第31話 仲間たち

 奴の武器の一つは羽を使った高速移動だ、俺は奴の巨体がすんなり進めないように、木々の間を縫うようにして走って行く。


 化けもんとの追っかけっこは修業時代に慣れちゃいるが、ここまで明確に敵意をもって追いかけられたことはあまり記憶にはない。


(いや、奴もたいがい遊んでいるがな)


 奴が俺を本気で殺す気ならば、竜化して灼熱のブレスで辺り一面焦土と化しているだろう。若しくはその魔剣で全身をなます切りにされているか。いや、そもそもそんなまだるっこしい手段を使うまでも無い、ただ近づいて俺の頭を殴り飛ばせばそれで終わり、奴と俺にはそれほどの実力差がある。
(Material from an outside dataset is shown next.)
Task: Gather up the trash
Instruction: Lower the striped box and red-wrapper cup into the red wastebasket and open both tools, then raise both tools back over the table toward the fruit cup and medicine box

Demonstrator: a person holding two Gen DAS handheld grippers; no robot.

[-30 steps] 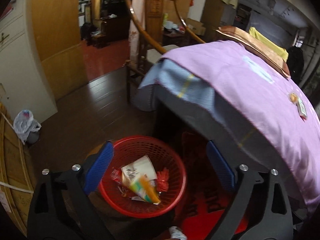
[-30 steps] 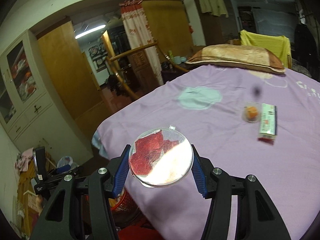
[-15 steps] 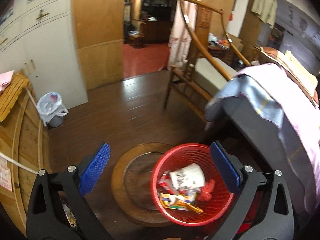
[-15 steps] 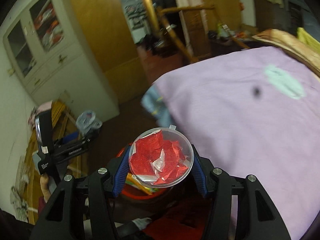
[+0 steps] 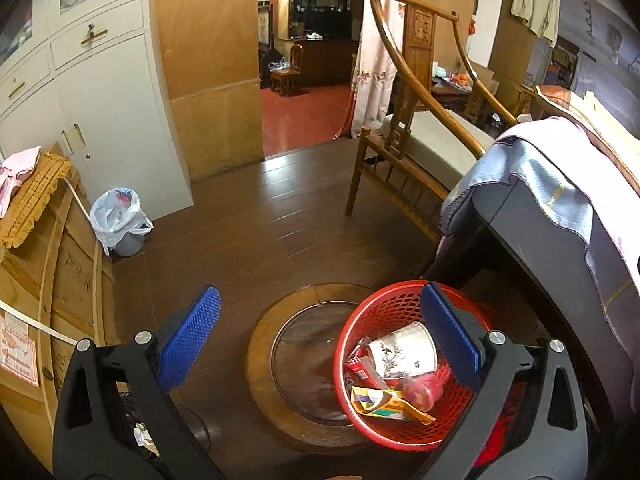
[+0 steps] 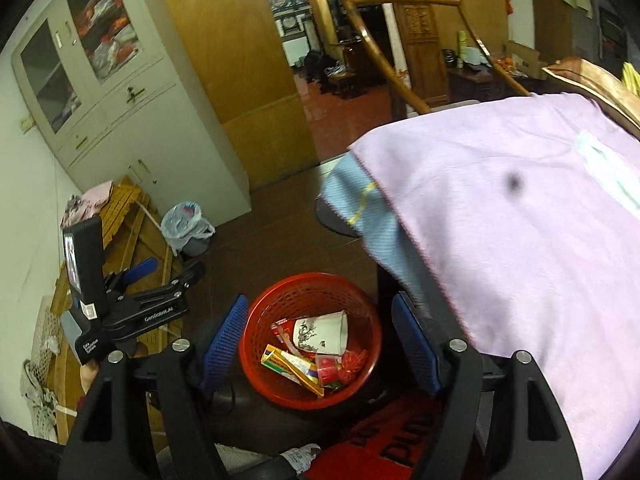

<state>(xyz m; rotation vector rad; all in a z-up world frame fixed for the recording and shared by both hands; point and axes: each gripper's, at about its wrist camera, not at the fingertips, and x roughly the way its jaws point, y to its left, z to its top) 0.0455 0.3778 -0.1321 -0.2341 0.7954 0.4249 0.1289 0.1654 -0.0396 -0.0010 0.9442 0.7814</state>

今は師匠との修行のおかげで身に付いた馬鹿げた魔法耐性で何とかなっているだけだ。


(ともかく、奴が遊んでいる時がチャンスだ)


 俺は約束の合流地点へと駆け抜けて行った。もしかしたらこの試験は既に中止になって、アイツらもとっくに避難しているかもしれない。あるいは俺の方が早く着きすぎてトラップを仕掛け終わっていないかもしれない、もしかしたら、栄光の手の攻撃すら奴には聞かないかもしれない。

 もしかしたら、もしかしたら、もしかしたら……

 悪いケースばかり頭によぎるのを振り切るようにひた走る。だが、今の俺に浮かぶ逆転のチャンスはそれだけだった。
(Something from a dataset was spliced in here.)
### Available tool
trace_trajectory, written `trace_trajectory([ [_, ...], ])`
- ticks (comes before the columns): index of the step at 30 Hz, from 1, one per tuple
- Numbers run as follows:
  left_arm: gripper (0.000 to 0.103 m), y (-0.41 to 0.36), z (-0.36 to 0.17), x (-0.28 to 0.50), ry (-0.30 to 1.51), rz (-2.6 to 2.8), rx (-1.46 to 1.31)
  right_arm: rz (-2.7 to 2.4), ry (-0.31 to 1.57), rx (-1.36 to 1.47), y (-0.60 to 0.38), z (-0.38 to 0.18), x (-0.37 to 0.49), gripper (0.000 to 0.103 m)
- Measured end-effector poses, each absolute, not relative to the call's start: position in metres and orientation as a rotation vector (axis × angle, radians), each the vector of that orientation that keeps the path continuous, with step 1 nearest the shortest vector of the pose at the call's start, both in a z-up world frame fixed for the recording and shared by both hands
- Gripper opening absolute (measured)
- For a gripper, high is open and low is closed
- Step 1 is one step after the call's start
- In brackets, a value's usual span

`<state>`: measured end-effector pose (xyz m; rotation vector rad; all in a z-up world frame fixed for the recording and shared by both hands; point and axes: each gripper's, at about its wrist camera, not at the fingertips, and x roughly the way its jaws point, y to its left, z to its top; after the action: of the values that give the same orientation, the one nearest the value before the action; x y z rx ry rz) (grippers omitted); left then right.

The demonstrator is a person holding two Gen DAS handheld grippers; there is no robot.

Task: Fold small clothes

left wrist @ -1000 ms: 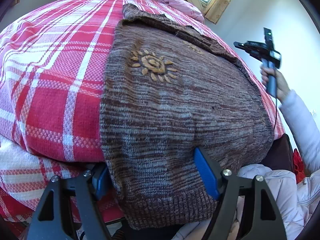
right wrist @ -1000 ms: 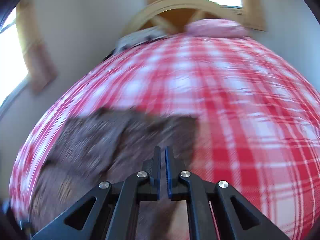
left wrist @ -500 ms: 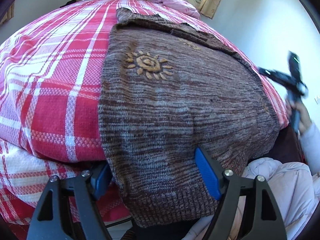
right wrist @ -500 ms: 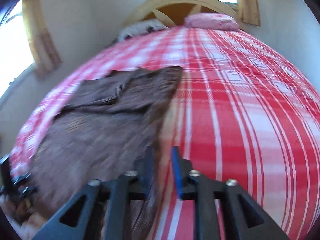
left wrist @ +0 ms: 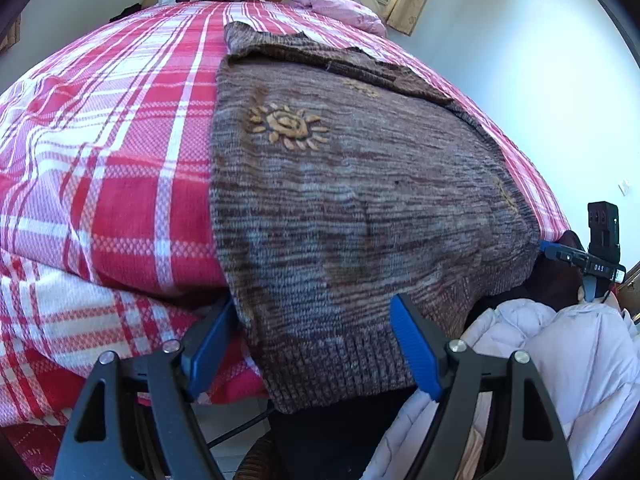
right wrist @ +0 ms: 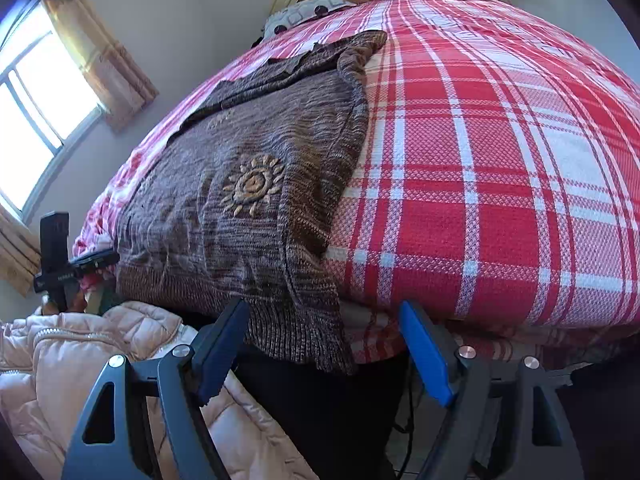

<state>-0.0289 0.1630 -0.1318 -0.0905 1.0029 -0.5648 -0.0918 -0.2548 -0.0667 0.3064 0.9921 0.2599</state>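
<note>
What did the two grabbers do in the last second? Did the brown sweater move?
The right hand-held gripper came down from up in the air to the sweater's hem at the bed edge, and its jaws went from shut to wide open. The left hand-held gripper stayed open at the hem's other end. The sweater stayed flat on the plaid bedspread, held by neither.
</note>
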Motion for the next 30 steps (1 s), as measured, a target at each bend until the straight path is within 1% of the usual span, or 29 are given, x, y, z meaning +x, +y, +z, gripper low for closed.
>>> trace_trajectory([
  [3,0.080,0.167,-0.137,-0.027,1.027,-0.554,-0.104,0.249,0.995,0.336,-0.261,-0.074,-0.086,0.078],
  [8,0.081,0.168,-0.142,-0.025,1.061,-0.591,-0.163,0.241,1.051,0.323,-0.253,-0.093,-0.082,0.078],
  [13,0.080,0.156,-0.147,-0.026,1.083,-0.606,-0.140,0.284,1.076,0.333,-0.242,-0.104,-0.078,0.077],
  [14,0.079,0.156,-0.148,-0.026,1.088,-0.607,-0.143,0.302,1.070,0.314,-0.237,-0.102,-0.079,0.075],
  [15,0.078,0.156,-0.148,-0.026,1.093,-0.612,-0.153,0.319,1.061,0.288,-0.232,-0.100,-0.080,0.066],
  [16,0.075,0.156,-0.147,-0.026,1.095,-0.622,-0.166,0.327,1.061,0.276,-0.229,-0.099,-0.081,0.058],
  [17,0.070,0.157,-0.146,-0.026,1.094,-0.635,-0.179,0.331,1.066,0.272,-0.227,-0.100,-0.080,0.056],
  [19,0.063,0.157,-0.145,-0.026,1.089,-0.656,-0.193,0.327,1.069,0.298,-0.229,-0.103,-0.077,0.055],
  [20,0.060,0.156,-0.146,-0.027,1.092,-0.662,-0.192,0.326,1.071,0.321,-0.231,-0.105,-0.075,0.055],
  [21,0.058,0.153,-0.148,-0.027,1.099,-0.666,-0.188,0.327,1.072,0.347,-0.234,-0.107,-0.073,0.052],
  [22,0.055,0.150,-0.150,-0.027,1.105,-0.667,-0.181,0.328,1.074,0.366,-0.237,-0.109,-0.072,0.045],
  [23,0.049,0.147,-0.153,-0.027,1.117,-0.668,-0.166,0.332,1.077,0.379,-0.239,-0.110,-0.071,0.040],
  [24,0.044,0.146,-0.154,-0.027,1.123,-0.672,-0.160,0.334,1.081,0.387,-0.240,-0.109,-0.071,0.026],
  [25,0.033,0.145,-0.154,-0.028,1.123,-0.678,-0.156,0.339,1.083,0.395,-0.242,-0.108,-0.072,0.016],
  [26,0.023,0.143,-0.152,-0.030,1.115,-0.688,-0.148,0.346,1.082,0.401,-0.243,-0.106,-0.074,0.014],
  [28,0.015,0.142,-0.142,-0.035,1.080,-0.702,-0.130,0.367,1.079,0.428,-0.246,-0.101,-0.077,0.009],
  [30,0.013,0.142,-0.132,-0.039,1.053,-0.716,-0.139,0.437,1.056,0.527,-0.250,-0.092,-0.080,0.008],
])
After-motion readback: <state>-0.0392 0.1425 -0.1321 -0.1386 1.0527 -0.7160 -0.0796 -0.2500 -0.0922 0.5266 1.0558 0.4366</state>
 逃げる逃げるひたすら逃げる。時折ファイヤーボールや木の枝を使った迎撃を繰り返しつつもひた走る。


「はははははは。どうしたどうした! 逃げ足が鈍っているぞ!」


 そんな攻撃が効かないのは百も承知。だがこれも奴を飽きさせない為のちょっとしたアクセントだ。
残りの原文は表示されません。